Print each record below character for character.

-------- Input records --------

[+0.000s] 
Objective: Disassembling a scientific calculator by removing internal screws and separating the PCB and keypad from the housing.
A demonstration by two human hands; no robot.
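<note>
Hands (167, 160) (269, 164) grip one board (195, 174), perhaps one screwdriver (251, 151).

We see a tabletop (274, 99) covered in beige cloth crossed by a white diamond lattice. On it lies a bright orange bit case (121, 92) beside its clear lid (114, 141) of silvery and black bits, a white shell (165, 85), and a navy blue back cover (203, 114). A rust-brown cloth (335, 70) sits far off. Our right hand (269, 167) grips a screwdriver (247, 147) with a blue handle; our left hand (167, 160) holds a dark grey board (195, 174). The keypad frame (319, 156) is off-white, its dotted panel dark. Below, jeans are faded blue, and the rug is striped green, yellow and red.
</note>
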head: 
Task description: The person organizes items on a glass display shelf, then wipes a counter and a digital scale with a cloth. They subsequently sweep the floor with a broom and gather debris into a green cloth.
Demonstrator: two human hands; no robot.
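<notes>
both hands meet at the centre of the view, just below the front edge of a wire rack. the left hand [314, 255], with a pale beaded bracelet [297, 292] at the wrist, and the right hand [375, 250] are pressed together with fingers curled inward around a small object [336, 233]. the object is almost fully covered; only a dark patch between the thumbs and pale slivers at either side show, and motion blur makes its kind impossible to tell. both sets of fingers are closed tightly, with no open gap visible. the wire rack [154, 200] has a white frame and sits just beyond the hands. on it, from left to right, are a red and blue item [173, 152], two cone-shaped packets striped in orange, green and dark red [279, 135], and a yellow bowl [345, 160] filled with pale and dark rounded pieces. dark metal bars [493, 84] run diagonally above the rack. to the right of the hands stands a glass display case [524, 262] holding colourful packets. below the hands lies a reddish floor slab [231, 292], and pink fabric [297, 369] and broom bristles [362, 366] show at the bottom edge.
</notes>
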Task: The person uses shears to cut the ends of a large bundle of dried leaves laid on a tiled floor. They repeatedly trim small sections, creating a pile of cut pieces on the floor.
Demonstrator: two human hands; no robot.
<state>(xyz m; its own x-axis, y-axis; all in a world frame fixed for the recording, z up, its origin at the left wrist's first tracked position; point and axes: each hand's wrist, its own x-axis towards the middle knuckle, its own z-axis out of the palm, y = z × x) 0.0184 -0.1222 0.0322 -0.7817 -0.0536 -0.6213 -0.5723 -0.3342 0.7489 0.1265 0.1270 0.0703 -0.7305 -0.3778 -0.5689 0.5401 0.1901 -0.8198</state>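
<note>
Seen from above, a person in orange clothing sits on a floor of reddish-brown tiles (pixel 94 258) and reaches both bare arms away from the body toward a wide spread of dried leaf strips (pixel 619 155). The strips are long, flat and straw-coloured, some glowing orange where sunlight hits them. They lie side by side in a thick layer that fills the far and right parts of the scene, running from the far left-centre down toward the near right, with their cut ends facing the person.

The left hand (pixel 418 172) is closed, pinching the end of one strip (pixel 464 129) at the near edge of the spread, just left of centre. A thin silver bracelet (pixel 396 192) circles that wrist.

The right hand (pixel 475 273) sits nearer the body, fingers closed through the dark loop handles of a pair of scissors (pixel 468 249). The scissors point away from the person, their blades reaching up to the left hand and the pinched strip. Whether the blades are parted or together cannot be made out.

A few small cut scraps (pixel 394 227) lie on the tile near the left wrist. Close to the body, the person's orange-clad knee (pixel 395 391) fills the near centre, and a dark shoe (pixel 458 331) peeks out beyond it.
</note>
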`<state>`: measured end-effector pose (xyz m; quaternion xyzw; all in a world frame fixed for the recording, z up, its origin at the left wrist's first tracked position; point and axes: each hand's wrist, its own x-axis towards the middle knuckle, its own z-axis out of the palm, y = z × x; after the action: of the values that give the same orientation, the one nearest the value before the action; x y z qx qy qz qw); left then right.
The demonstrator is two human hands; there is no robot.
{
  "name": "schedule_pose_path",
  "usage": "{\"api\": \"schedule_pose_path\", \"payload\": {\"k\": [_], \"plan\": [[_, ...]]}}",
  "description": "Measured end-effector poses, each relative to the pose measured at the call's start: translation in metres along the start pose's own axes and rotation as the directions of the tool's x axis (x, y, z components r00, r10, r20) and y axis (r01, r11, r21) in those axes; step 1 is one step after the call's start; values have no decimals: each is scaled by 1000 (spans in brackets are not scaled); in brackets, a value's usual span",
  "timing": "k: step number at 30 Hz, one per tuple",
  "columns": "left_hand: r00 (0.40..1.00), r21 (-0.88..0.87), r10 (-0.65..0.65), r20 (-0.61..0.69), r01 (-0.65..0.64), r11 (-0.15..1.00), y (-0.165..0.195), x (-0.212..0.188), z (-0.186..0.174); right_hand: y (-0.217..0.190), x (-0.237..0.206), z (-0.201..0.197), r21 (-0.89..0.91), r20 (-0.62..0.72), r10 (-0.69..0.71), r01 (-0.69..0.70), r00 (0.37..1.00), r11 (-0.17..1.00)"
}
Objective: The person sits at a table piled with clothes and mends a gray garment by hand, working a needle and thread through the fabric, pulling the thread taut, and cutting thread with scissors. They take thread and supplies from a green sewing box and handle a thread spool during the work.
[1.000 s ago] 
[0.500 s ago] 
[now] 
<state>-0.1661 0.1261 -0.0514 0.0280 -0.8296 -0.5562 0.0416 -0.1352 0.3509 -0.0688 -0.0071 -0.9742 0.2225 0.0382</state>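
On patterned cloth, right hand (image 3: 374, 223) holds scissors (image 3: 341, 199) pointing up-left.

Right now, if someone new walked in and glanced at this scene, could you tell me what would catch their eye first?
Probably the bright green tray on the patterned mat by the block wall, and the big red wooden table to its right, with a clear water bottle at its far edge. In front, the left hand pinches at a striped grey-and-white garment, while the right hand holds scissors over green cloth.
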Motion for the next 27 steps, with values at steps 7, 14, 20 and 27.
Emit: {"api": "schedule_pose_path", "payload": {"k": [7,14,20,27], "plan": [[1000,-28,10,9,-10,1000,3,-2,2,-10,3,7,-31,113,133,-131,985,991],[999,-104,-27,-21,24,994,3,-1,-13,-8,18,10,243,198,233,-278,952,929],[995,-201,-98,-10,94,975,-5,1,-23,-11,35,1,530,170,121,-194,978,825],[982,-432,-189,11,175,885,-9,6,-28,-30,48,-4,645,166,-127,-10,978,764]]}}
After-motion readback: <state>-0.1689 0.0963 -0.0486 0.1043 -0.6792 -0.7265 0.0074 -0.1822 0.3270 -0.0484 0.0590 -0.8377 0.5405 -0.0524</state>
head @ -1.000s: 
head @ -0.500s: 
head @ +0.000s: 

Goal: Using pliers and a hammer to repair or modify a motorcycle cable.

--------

** Response to this task **
[+0.000s] 
Objective: Disassembling a scientific calculator by removing internal screws and separating the PCB and keypad from the housing.
A demonstration by two human hands; no robot.
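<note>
Hands (167, 160) (269, 164) grip one board (195, 174), perhaps one screwdriver (251, 151).

We see a tabletop (274, 99) covered in beige cloth crossed by a white diamond lattice. On it lies a bright orange bit case (121, 92) beside its clear lid (114, 141) of silvery and black bits, a white shell (165, 85), and a navy blue back cover (203, 114). A rust-brown cloth (335, 70) sits far off. Our right hand (269, 167) grips a screwdriver (247, 147) with a blue handle; our left hand (167, 160) holds a dark grey board (195, 174). The keypad frame (319, 156) is off-white, its dotted panel dark. Below, jeans are faded blue, and the rug is striped green, yellow and red.
</note>
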head: 
Task description: The person organizes items on a glass display shelf, then wipes a counter and a digital scale with a cloth. They subsequently sweep the floor with a broom and gather debris into a green cloth.
Demonstrator: two human hands; no robot.
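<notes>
both hands meet at the centre of the view, just below the front edge of a wire rack. the left hand [314, 255], with a pale beaded bracelet [297, 292] at the wrist, and the right hand [375, 250] are pressed together with fingers curled inward around a small object [336, 233]. the object is almost fully covered; only a dark patch between the thumbs and pale slivers at either side show, and motion blur makes its kind impossible to tell. both sets of fingers are closed tightly, with no open gap visible. the wire rack [154, 200] has a white frame and sits just beyond the hands. on it, from left to right, are a red and blue item [173, 152], two cone-shaped packets striped in orange, green and dark red [279, 135], and a yellow bowl [345, 160] filled with pale and dark rounded pieces. dark metal bars [493, 84] run diagonally above the rack. to the right of the hands stands a glass display case [524, 262] holding colourful packets. below the hands lies a reddish floor slab [231, 292], and pink fabric [297, 369] and broom bristles [362, 366] show at the bottom edge.
</notes>
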Task: The person uses shears to cut the ends of a large bundle of dried leaves laid on a tiled floor. They repeatedly trim small sections, creating a pile of cut pieces on the floor.
Demonstrator: two human hands; no robot.
<state>(xyz m; its own x-axis, y-axis; all in a world frame fixed for the recording, z up, its origin at the left wrist's first tracked position; point and axes: each hand's wrist, its own x-axis towards the middle knuckle, its own z-axis out of the palm, y = z × x) 0.0184 -0.1222 0.0322 -0.7817 -0.0536 -0.6213 -0.5723 -0.3342 0.7489 0.1265 0.1270 0.0703 -0.7305 -0.3778 -0.5689 0.5401 0.1901 -0.8198</state>
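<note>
Seen from above, a person in orange clothing sits on a floor of reddish-brown tiles (pixel 94 258) and reaches both bare arms away from the body toward a wide spread of dried leaf strips (pixel 619 155). The strips are long, flat and straw-coloured, some glowing orange where sunlight hits them. They lie side by side in a thick layer that fills the far and right parts of the scene, running from the far left-centre down toward the near right, with their cut ends facing the person.

The left hand (pixel 418 172) is closed, pinching the end of one strip (pixel 464 129) at the near edge of the spread, just left of centre. A thin silver bracelet (pixel 396 192) circles that wrist.

The right hand (pixel 475 273) sits nearer the body, fingers closed through the dark loop handles of a pair of scissors (pixel 468 249). The scissors point away from the person, their blades reaching up to the left hand and the pinched strip. Whether the blades are parted or together cannot be made out.

A few small cut scraps (pixel 394 227) lie on the tile near the left wrist. Close to the body, the person's orange-clad knee (pixel 395 391) fills the near centre, and a dark shoe (pixel 458 331) peeks out beyond it.
</note>
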`<state>`: measured end-effector pose (xyz m; quaternion xyzw; all in a world frame fixed for the recording, z up, its origin at the left wrist's first tracked position; point and axes: each hand's wrist, its own x-axis towards the middle knuckle, its own z-axis out of the palm, y = z × x; after the action: of the values that give the same orientation, the one nearest the value before the action; x y z qx qy qz qw); left then right.
The demonstrator is two human hands; there is no robot.
{
  "name": "schedule_pose_path",
  "usage": "{\"api\": \"schedule_pose_path\", \"payload\": {\"k\": [_], \"plan\": [[_, ...]]}}",
  "description": "Measured end-effector poses, each relative to the pose measured at the call's start: translation in metres along the start pose's own axes and rotation as the directions of the tool's x axis (x, y, z components r00, r10, r20) and y axis (r01, r11, r21) in those axes; step 1 is one step after the call's start; values have no decimals: each is scaled by 1000 (spans in brackets are not scaled); in brackets, a value's usual span",
  "timing": "k: step number at 30 Hz, one per tuple",
  "columns": "left_hand: r00 (0.40..1.00), r21 (-0.88..0.87), r10 (-0.65..0.65), r20 (-0.61..0.69), r01 (-0.65..0.64), r11 (-0.15..1.00), y (-0.165..0.195), x (-0.212..0.188), z (-0.186..0.174); right_hand: y (-0.217..0.190), x (-0.237..0.206), z (-0.201..0.197), r21 (-0.89..0.91), r20 (-0.62..0.72), r10 (-0.69..0.71), r01 (-0.69..0.70), r00 (0.37..1.00), r11 (-0.17..1.00)"
}
Objective: The person sits at a table piled with clothes and mends a gray garment by hand, working a needle and thread through the fabric, pulling the thread taut, and cutting thread with scissors. They take thread and supplies from a green sewing box and handle a thread spool during the work.
[1.000 s ago] 
[0.500 s ago] 
[now] 
<state>-0.1661 0.1261 -0.0514 0.0280 -0.8296 -0.5562 0.0416 -0.1352 0.3509 -0.0688 -0.0071 -0.9742 0.2225 0.0382</state>
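On patterned cloth, right hand (image 3: 374, 223) holds scissors (image 3: 341, 199) pointing up-left.

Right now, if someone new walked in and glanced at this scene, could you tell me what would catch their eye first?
Probably the bright green tray on the patterned mat by the block wall, and the big red wooden table to its right, with a clear water bottle at its far edge. In front, the left hand pinches at a striped grey-and-white garment, while the right hand holds scissors over green cloth.
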Motion for the next 27 steps, with values at steps 7, 14, 20 and 27.
Emit: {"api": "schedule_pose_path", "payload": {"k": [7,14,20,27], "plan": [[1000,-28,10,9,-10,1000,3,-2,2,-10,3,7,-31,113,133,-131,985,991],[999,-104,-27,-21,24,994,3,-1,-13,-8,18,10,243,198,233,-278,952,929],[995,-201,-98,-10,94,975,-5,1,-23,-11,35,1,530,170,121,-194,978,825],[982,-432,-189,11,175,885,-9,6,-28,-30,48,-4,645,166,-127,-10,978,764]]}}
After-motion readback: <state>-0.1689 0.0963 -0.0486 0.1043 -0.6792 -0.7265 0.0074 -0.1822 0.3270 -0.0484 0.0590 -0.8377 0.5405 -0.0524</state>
head @ -1.000s: 
head @ -0.500s: 
head @ +0.000s: 

Goal: Using pliers and a hammer to repair or modify a motorcycle cable.

What this exercise asked for has been supplied.